The answer must consist of each line below that contains the string "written".

[Records from a collection]
· · · · · · ·

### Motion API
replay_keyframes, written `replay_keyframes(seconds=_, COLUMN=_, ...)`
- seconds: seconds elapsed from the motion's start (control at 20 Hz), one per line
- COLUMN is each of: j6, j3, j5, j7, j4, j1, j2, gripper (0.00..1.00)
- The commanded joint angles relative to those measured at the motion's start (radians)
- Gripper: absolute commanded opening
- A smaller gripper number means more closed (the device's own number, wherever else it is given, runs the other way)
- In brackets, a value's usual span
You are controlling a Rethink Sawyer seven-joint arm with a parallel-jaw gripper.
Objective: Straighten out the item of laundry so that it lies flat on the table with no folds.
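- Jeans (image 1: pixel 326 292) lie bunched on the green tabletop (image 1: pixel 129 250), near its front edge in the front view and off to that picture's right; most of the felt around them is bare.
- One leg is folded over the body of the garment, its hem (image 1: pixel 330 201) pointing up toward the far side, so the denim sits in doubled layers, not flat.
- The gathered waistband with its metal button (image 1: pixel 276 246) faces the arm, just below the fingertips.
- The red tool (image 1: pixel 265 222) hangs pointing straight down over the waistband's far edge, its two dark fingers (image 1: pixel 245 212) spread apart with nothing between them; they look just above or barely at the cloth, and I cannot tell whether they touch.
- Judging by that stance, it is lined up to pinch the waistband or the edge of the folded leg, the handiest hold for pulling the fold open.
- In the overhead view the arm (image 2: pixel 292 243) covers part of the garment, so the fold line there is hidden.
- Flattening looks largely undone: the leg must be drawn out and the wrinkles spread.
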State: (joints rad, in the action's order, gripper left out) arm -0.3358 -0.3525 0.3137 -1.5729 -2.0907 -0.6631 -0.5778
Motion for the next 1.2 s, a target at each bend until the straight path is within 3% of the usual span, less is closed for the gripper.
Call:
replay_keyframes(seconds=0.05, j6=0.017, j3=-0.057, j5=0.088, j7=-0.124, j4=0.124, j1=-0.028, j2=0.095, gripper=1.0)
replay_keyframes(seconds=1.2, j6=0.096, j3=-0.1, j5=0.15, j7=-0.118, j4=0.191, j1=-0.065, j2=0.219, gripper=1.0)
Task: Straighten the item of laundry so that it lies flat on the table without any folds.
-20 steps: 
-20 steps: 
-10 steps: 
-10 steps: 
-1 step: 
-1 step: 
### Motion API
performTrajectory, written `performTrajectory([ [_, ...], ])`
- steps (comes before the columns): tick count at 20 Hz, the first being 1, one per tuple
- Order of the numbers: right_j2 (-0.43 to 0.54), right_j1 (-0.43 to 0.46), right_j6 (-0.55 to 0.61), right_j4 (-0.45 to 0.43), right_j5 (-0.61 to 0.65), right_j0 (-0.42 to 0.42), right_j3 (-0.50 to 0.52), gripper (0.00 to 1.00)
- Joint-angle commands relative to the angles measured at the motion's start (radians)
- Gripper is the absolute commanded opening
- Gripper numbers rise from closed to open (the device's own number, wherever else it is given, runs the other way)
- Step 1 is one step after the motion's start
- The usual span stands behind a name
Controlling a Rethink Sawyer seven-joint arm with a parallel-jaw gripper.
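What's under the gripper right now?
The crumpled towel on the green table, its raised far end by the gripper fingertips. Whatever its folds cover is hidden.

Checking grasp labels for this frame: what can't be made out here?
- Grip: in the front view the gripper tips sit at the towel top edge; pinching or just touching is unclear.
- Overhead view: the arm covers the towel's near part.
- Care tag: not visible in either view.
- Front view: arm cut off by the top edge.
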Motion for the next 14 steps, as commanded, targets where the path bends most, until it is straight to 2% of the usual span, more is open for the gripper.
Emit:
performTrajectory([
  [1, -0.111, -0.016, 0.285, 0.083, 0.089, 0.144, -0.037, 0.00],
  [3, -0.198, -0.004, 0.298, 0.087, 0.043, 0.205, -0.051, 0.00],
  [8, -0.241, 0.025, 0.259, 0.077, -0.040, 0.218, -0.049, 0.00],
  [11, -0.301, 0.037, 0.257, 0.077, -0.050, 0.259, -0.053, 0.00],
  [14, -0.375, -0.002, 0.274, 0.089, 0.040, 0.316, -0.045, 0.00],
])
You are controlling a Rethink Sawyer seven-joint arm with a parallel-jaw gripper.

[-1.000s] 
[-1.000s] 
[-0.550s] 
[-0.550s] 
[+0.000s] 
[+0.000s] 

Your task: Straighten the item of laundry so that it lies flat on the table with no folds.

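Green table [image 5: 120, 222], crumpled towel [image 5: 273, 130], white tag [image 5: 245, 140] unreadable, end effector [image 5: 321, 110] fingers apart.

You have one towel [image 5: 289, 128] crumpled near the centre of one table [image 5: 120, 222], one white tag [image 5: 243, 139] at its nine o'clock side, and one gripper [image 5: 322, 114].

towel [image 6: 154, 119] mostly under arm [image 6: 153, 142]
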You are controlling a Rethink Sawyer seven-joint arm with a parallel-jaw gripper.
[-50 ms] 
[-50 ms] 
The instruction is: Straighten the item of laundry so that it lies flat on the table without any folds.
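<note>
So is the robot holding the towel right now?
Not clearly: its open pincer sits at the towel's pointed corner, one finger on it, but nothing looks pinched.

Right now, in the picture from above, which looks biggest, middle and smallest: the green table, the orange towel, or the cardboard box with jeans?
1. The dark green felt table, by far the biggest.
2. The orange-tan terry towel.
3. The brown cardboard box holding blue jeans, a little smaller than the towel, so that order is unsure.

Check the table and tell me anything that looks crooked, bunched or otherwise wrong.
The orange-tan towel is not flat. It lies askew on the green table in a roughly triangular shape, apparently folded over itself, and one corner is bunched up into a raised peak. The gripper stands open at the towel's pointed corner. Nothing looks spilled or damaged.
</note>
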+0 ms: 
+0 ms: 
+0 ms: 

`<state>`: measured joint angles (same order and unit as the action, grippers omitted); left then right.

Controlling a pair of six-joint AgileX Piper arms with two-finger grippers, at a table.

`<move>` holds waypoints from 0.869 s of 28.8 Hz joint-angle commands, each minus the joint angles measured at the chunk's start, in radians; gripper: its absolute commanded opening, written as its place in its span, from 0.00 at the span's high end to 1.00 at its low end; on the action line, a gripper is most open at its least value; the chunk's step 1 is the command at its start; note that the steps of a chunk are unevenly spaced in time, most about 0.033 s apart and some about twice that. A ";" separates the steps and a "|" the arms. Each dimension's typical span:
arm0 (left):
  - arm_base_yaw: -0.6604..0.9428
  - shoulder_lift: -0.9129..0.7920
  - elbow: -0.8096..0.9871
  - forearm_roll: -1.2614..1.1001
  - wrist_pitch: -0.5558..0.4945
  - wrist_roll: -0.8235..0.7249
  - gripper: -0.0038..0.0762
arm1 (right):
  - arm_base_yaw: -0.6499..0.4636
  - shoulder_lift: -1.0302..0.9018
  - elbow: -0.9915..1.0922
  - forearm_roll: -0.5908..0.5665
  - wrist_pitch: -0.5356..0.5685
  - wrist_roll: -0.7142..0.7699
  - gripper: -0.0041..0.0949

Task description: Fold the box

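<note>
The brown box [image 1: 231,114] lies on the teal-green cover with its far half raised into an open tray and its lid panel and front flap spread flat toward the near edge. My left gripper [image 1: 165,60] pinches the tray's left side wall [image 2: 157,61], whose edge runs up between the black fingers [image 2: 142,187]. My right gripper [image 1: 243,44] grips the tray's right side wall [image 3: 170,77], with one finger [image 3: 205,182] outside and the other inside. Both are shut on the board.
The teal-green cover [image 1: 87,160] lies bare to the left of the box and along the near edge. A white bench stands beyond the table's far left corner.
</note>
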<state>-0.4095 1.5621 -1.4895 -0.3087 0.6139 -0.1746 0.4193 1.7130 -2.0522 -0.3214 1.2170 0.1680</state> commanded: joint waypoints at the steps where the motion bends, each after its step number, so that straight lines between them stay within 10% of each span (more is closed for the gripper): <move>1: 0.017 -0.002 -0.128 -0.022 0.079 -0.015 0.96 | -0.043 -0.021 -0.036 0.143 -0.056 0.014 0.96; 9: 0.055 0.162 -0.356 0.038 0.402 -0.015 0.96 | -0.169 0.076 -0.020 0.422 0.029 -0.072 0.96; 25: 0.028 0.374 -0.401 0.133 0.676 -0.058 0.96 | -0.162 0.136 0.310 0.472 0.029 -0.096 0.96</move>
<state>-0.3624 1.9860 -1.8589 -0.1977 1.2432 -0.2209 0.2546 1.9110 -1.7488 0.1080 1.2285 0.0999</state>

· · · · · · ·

_Exercise solution_.
replay_keyframes, written `replay_keyframes(seconds=_, COLUMN=_, ...)`
performTrajectory, written `performTrajectory([ [_, ...], ])`
`<move>` holds waypoints from 0.869 s of 28.8 Hz joint-angle commands, each minus the joint angles measured at the chunk's start, in radians; gripper: its absolute commanded opening, written as its place in its span, from 0.00 at the span's high end to 1.00 at its low end; on the action line, a gripper is most open at its least value; the chunk's step 1 is the command at its start; note that the steps of a chunk are unevenly spaced in time, most about 0.033 s apart and some about twice that. A ";" separates the steps and a "|" the arms. Each dimension's typical span:

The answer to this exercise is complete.